I'd like to introduce you to the newest member of the DG writing team, Jeremy Konsbruck. He's always had an interest in writing and gaming so I asked him to write up a review for me so that I could share it with our DG readers. Jeremy downloaded and reviewed LIMBO the black and white adventure that hit XBL recently. I enjoyed reading this so I hope you will too. Leave your comments at the end.
- Chris Jones, Editor
With Limbo now only 600 points on the Game Marketplace, it seems like a perfect time to revisit a little gem which, prior to Minecraft, was one of the killer apps for Microsoft’s Xbox Live Arcade.
Limbo is a 2D-side scrolling platformer with a very simple setup. You play a boy who has to cross Limbo to rescue his sister. This simplicity extends to the control system, which requires just the thumbstick to travel left and right and two buttons: one to jump and one to activate items in the world. This setup works with remarkable ease and is so well implemented that almost anyone can pick up a pad and get into the game in seconds.
This may conjure up an image of cutsie Mario-lite game, but Limbo is anything but twee. This game wants to kill you, and will constantly find devious and ingenious ways to catch the unwary. You can see where Dark Souls got some inspiration from. The game throws you into its world and sets you loose with no idea of what lies ahead. Within about 30 seconds you are likely to have been chopped in half by a trap that you never spotted amidst the undergrowth, and things get progressively worse as the game goes on. It also has a wicked streak, lulling the player into a false sense of security with similar puzzle mechanics before killing them with the same items or switches that, two seconds previously, were used to escape a difficult section.
Rarely on the Xbox does a game make you feel clever for beating it. Yet Limbo’s greatness lies in the fact that while its puzzles are built on simple foundations - usually pushing items around or timing jumps to perfection - the threat of ever-present death and the dark, shadowy world that regularly hides the answers to tricky puzzles creates a risk-reward system that is incredibly satisfying. An early section involving a giant spider which must be taunted before it gives chase is a classic example of this. If you’re anything like me you will spend the first five minutes of this segment panic-screaming “Shit, shit, shit!” at the television, until the tables are turned and you are able to dispatch the hideous beast in a manner that will leave you punching the air as though you had hit your first prestige level in Call of Duty.
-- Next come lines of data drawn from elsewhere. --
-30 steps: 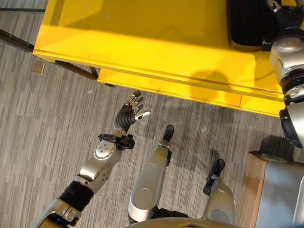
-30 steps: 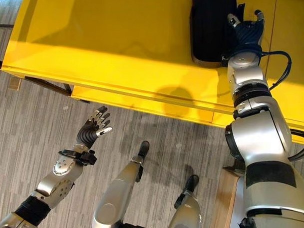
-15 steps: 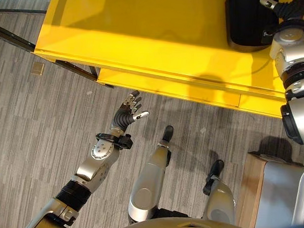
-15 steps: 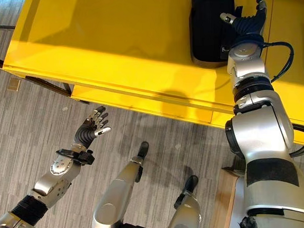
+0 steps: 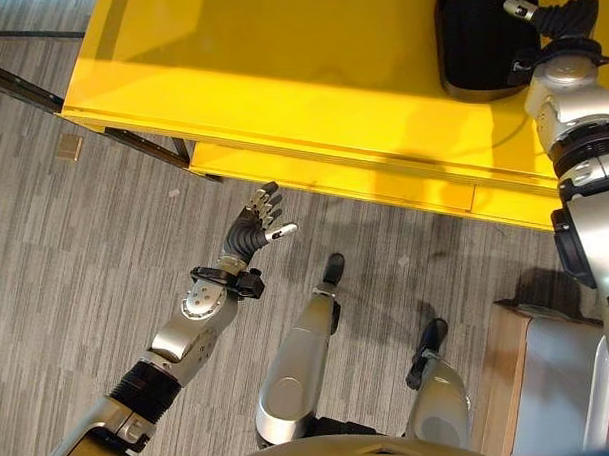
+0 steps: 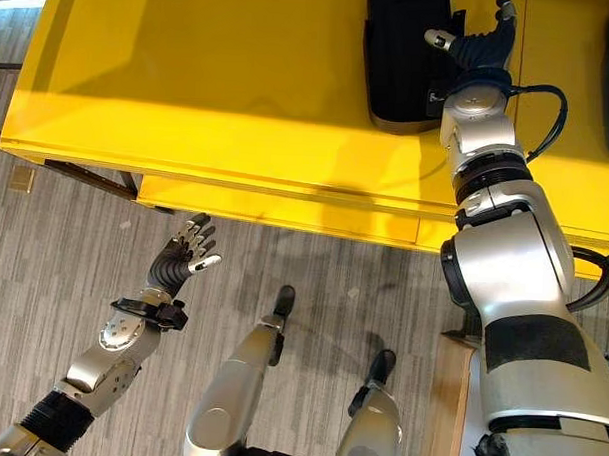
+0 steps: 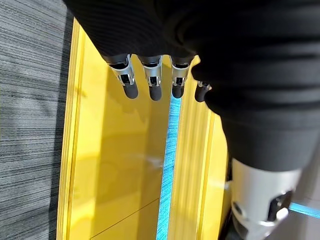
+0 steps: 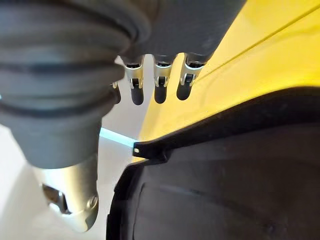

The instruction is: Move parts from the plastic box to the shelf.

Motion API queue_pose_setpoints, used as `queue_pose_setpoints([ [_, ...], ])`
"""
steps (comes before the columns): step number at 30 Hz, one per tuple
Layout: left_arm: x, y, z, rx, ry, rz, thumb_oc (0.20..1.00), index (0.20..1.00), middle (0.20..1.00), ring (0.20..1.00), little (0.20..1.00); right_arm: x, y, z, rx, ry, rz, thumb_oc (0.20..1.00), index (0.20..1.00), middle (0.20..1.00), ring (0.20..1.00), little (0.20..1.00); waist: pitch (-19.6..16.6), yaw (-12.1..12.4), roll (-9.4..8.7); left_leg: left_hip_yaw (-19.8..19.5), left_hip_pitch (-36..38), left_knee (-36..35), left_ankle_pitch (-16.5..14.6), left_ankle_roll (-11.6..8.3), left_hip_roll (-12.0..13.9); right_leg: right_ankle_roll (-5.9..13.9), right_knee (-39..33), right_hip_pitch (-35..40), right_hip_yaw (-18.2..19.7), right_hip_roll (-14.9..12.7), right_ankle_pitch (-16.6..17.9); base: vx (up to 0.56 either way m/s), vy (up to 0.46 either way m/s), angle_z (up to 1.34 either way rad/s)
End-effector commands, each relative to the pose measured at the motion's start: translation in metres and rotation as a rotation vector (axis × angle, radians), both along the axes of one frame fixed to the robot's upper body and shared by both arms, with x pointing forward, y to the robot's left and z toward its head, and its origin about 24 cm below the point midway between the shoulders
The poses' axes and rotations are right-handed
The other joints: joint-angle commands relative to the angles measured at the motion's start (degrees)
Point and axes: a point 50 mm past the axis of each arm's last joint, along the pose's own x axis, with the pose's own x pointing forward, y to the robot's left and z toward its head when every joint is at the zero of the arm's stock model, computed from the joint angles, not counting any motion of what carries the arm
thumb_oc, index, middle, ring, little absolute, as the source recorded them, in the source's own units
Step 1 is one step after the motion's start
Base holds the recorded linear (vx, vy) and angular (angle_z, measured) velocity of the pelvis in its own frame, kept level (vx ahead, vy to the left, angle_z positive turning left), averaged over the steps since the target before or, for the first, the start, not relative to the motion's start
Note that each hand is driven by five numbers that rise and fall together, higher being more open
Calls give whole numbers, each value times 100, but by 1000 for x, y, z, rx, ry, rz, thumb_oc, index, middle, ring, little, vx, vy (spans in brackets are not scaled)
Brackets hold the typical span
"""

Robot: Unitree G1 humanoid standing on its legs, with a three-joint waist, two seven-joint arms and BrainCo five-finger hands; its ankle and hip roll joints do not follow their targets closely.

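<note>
- At 1 o'clock on the yellow table [image 6: 240, 76], the right hand [image 6: 478, 44] is held just beside the black plastic box [image 6: 406, 56], fingers spread and straight, nothing gripped.
- Box contents cannot be made out; no part is seen in either hand.
- At 8 o'clock over the grey striped floor [image 5: 74, 250], the left hand [image 5: 257, 221] hangs idle, fingers relaxed and open.
- Risk: the box rim could be clipped and the box shoved along the slick tabletop if the reach is made blind.
- Box: dark, matte, rounded corners, raised lip. Table: glossy, flat, hard-edged.
</note>
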Motion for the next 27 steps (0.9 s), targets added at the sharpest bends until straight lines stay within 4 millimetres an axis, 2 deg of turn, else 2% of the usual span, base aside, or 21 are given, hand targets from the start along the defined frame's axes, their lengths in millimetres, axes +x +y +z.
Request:
queue_pose_setpoints([
  [1,-5,7,15,-20,-75,2,1000,1000,1000,1000,1000,-2,2,5,-33,-66,10,1000,1000,1000,1000,1000,-230,28,-148,309,-144,390,-426,-127,251,-230,356,139,113,82,-395,-9,-8,-5],
  [10,-6,6,13,-15,-68,0,1000,1000,1000,1000,1000,1,-2,-17,2,-12,6,1000,1000,1000,1000,1000,-177,-9,-129,338,-142,414,-422,-118,280,-232,413,96,143,93,-395,-4,-4,-2],
  [17,-5,5,11,-14,-62,3,1000,1000,1000,1000,1000,7,16,-52,40,65,64,1000,1000,1000,1000,1000,-143,-20,-96,353,-147,415,-418,-105,295,-248,431,79,150,103,-396,-1,-1,0],
  [27,-5,6,10,-7,-60,8,1000,1000,1000,1000,1000,10,31,-73,69,105,115,1000,1000,1000,1000,1000,-96,3,-67,324,-173,435,-412,-88,267,-257,498,61,134,91,-412,0,0,0],
])
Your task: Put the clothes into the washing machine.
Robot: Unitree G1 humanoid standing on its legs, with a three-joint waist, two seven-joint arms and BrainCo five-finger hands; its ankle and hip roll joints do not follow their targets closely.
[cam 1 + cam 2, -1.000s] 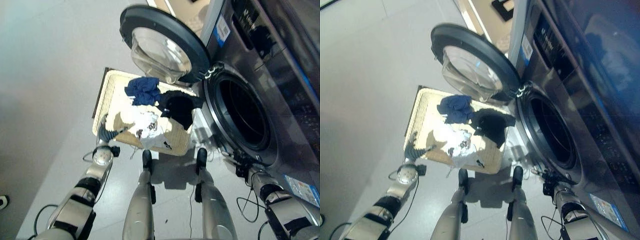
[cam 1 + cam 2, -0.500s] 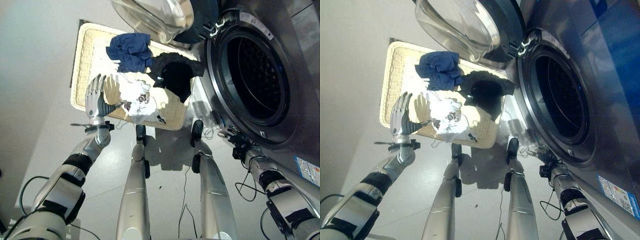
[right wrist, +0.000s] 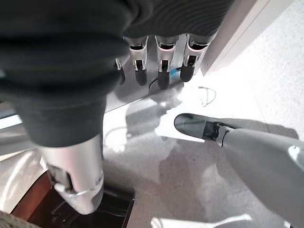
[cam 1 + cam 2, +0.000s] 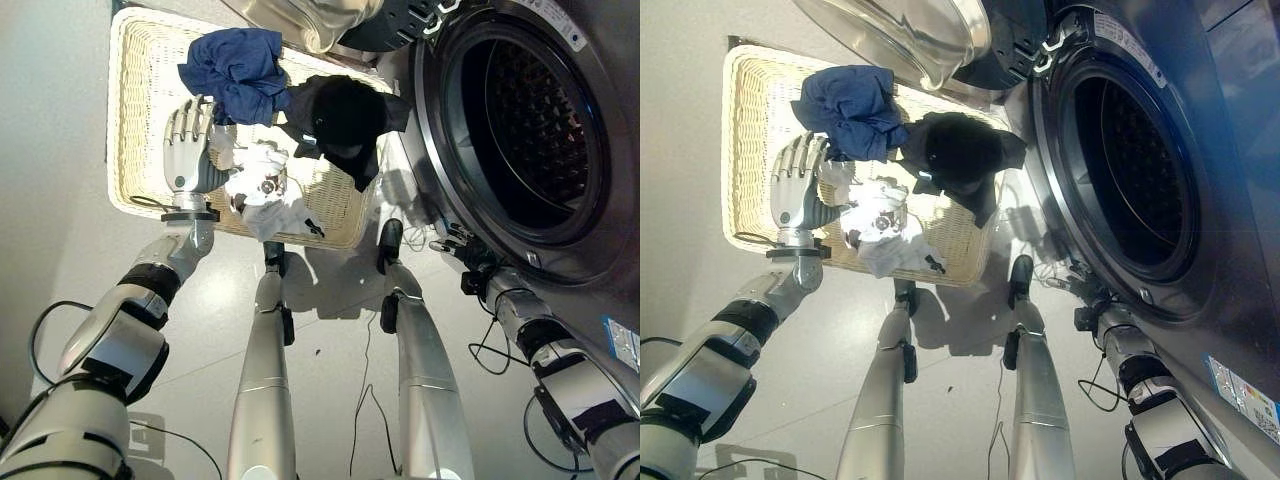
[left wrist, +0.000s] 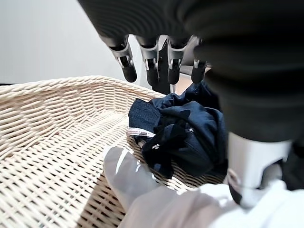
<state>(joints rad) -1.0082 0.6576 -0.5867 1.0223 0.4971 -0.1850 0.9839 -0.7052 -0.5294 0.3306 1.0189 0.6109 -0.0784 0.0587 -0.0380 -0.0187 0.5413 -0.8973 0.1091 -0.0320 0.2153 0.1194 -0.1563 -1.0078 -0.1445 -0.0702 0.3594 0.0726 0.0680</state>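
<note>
A wicker basket (image 4: 125, 120) on the floor holds three garments: a navy one (image 4: 238, 70) at the far side, a black one (image 4: 345, 115) draped over the rim toward the washer, and a white one (image 4: 262, 195) at the near side. My left hand (image 4: 185, 150) hovers open inside the basket, fingers straight, just left of the white garment and below the navy one (image 5: 185, 133), holding nothing. The washing machine's drum (image 4: 545, 120) stands open on the right. My right hand (image 4: 470, 272) hangs open low by the washer's front, its fingers (image 3: 162, 59) straight.
The washer's round glass door (image 4: 320, 20) is swung open above the basket's far right corner. Grey floor (image 4: 50, 200) lies left of the basket. A dark door ring (image 4: 1040, 150) frames the drum beside the black garment.
The camera has tipped down and drawn closer. My left hand has moved forward from the basket's near rim to inside it, beside the white garment. The right hand stays by the washer.
</note>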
Graphically, Limbo is one of the most distinctive games on the platform and one that has left a strong influence on recent releases, most notably Tequila Works’ Deadlight. Everything is seen as a shadow, with the player character marked out by two blinking white eyes that leach life whenever they are killed. This is overlain with a grain effect which makes the whole thing seem dreamlike. Add the extremely detailed environments and backgrounds; whether a dark Alan Wake-esque forest, a rain-soaked town or grim industrial wastelands, and Limbo is quite simply beautiful to look at. It’s an unrelentingly grim world, however, and the graphics add to the sense that this is not a place you want to linger, a world where everything and everyone is designed for death and you are very much alone. The death animations in particular are varied and oftentimes hilarious. Flinging the boy accidently into a chainsaw, for example, will send limbs and blood spattering all over the screen, while boulders and rocks flatten him with sickening bone-splintering crunches. It’s never extreme, but it’s gruesome enough to add constant tension to every segment of the game.
Where Limbo falters is in the latter segments, where the ingenious traps and puzzles give way to repetitive fetch tasks and areas where jumps and triggers must be hit with pixel-perfect perfection. This isn’t helped by the fact that the jumping system is not always perfect to match, with the boy often unable to catch onto areas that he could two seconds previously. These puzzles also seem to be signposted with increasing obviousness, which means I spent the last few segments of the game sighing with each new challenge, eager to get to the end or at least do something a bit more interesting. This is a shame, as Limbo does not hand-hold its players and leaves them to work out how to escape, a refreshing change in the modern era, but evidently Playdead decided to pad things out a little to increase the otherwise slim playtime. Most gamers will get to the end within about four hours. There is some element of replayability with secret areas and an achievement for reaching the end having died a maximum of five times – surely the hardest achievement since Modern Warfare’s “Mile High Club!”. Anyone with this badge on their gamercard is worthy of immense respect. Yet, for most players this is likely to be a one-playthrough deal, and it’s a shame that there wasn't some element of multiplayer added, which could have led to even more challenging puzzles.
These quibbles are comparatively minor, however. Overall, Limbo is an accomplished, unique experience filled with standout moments, more than enough to go head-to-head with the big boys of 360 gaming. With it now available for around a fiver, there’s no excuse not to head to the Game Marketplace and take a trip to a dreamworld where death lurks around every corner.
Available via: Xbox Live Arcade/Game Marketplace
Price: As of 8/9/2012, 600 MS Points (approx £5) – normal price 1200 MS Points (£9.99)
Requirements: Xbox Live GOLD subscription required to download.